** GOAL OF THE EXERCISE **
Please write out the whole listing that follows exactly; the pictures stay out.

** INFORMATION SUPPLIED **
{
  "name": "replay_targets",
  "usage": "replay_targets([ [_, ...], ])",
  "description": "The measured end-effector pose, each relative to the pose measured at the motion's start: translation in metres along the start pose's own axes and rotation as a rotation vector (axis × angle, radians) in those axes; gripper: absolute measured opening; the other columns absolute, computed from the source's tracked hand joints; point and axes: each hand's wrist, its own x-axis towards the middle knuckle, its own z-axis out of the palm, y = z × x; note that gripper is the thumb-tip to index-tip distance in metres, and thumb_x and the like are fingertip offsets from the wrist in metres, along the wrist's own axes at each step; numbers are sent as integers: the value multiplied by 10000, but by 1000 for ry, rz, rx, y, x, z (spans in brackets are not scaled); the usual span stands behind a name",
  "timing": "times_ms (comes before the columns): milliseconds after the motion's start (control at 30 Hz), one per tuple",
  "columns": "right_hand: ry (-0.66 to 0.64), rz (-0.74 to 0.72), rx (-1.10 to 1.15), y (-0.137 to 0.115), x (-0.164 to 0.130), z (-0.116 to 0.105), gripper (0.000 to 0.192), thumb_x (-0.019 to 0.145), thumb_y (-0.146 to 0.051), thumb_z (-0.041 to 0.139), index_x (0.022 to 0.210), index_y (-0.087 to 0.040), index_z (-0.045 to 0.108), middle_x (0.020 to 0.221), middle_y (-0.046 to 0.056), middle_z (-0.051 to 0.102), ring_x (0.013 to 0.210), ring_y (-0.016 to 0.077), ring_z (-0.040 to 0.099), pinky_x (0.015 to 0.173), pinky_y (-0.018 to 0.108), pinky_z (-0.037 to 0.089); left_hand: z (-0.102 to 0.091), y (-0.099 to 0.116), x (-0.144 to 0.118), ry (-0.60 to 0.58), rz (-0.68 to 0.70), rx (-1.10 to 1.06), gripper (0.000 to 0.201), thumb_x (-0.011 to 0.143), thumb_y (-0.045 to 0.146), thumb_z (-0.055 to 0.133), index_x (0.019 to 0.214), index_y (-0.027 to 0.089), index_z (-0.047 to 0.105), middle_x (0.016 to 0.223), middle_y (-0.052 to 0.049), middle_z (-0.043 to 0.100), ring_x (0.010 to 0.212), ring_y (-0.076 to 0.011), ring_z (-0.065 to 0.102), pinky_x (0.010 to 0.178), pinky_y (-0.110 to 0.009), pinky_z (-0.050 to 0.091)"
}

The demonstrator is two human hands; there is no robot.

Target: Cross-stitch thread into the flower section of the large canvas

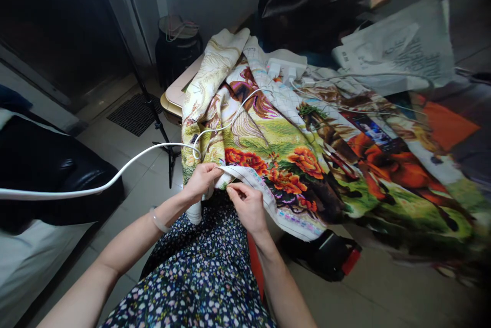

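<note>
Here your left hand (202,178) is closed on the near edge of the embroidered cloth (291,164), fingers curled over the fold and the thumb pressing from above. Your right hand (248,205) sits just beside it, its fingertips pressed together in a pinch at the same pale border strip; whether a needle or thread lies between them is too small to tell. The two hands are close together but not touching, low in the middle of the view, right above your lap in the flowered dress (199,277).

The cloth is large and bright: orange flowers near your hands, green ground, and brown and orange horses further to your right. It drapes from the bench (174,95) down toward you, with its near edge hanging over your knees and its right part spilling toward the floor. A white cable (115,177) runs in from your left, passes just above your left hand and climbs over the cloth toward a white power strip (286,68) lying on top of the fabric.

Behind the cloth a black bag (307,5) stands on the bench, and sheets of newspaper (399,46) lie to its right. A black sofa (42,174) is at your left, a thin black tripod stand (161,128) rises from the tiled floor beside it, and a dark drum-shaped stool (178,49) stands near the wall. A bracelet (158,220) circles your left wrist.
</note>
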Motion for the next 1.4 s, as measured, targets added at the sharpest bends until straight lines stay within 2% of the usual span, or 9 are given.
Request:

** SOLUTION TO THIS EXERCISE **
{
  "name": "replay_targets",
  "usage": "replay_targets([ [_, ...], ])",
  "description": "The measured end-effector pose, each relative to the pose measured at the motion's start: translation in metres along the start pose's own axes and rotation as a rotation vector (axis × angle, radians) in those axes; gripper: absolute measured opening; the other columns absolute, computed from the source's tracked hand joints; point and axes: each hand's wrist, its own x-axis towards the middle knuckle, its own z-axis out of the palm, y = z × x; note that gripper is the thumb-tip to index-tip distance in metres, and thumb_x and the like are fingertip offsets from the wrist in metres, along the wrist's own axes at each step; numbers are sent as integers: the value multiplied by 10000, but by 1000 for ry, rz, rx, y, x, z (spans in brackets are not scaled); the usual span stands behind a name",
  "timing": "times_ms (comes before the columns): milliseconds after the motion's start (control at 30 Hz), one per tuple",
  "columns": "right_hand: ry (-0.66 to 0.64), rz (-0.74 to 0.72), rx (-1.10 to 1.15), y (-0.137 to 0.115), x (-0.164 to 0.130), z (-0.116 to 0.105), gripper (0.000 to 0.192), thumb_x (-0.019 to 0.145), thumb_y (-0.146 to 0.051), thumb_z (-0.041 to 0.139), index_x (0.022 to 0.210), index_y (-0.087 to 0.040), index_z (-0.045 to 0.108), middle_x (0.020 to 0.221), middle_y (-0.046 to 0.056), middle_z (-0.051 to 0.102), ring_x (0.013 to 0.210), ring_y (-0.016 to 0.077), ring_z (-0.040 to 0.099), pinky_x (0.015 to 0.173), pinky_y (-0.018 to 0.108), pinky_z (-0.037 to 0.089); left_hand: z (-0.102 to 0.091), y (-0.099 to 0.116), x (-0.144 to 0.118), ry (-0.60 to 0.58), rz (-0.68 to 0.70), rx (-1.10 to 1.06), gripper (0.000 to 0.201), thumb_x (-0.011 to 0.143), thumb_y (-0.045 to 0.146), thumb_z (-0.055 to 0.133), index_x (0.019 to 0.214), index_y (-0.027 to 0.089), index_z (-0.047 to 0.105), middle_x (0.016 to 0.223), middle_y (-0.052 to 0.049), middle_z (-0.043 to 0.100), ring_x (0.010 to 0.212), ring_y (-0.076 to 0.011), ring_z (-0.065 to 0.102), pinky_x (0.010 to 0.178), pinky_y (-0.110 to 0.009), pinky_z (-0.050 to 0.091)"
}

The demonstrator is two human hands; there is no robot.

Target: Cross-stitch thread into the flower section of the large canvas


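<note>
Here your left hand (202,178) is closed on the near edge of the embroidered cloth (291,164), fingers curled over the fold and the thumb pressing from above. Your right hand (248,205) sits just beside it, its fingertips pressed together in a pinch at the same pale border strip; whether a needle or thread lies between them is too small to tell. The two hands are close together but not touching, low in the middle of the view, right above your lap in the flowered dress (199,277).

The cloth is large and bright: orange flowers near your hands, green ground, and brown and orange horses further to your right. It drapes from the bench (174,95) down toward you, with its near edge hanging over your knees and its right part spilling toward the floor. A white cable (115,177) runs in from your left, passes just above your left hand and climbs over the cloth toward a white power strip (286,68) lying on top of the fabric.

Behind the cloth a black bag (307,5) stands on the bench, and sheets of newspaper (399,46) lie to its right. A black sofa (42,174) is at your left, a thin black tripod stand (161,128) rises from the tiled floor beside it, and a dark drum-shaped stool (178,49) stands near the wall. A bracelet (158,220) circles your left wrist.
</note>
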Motion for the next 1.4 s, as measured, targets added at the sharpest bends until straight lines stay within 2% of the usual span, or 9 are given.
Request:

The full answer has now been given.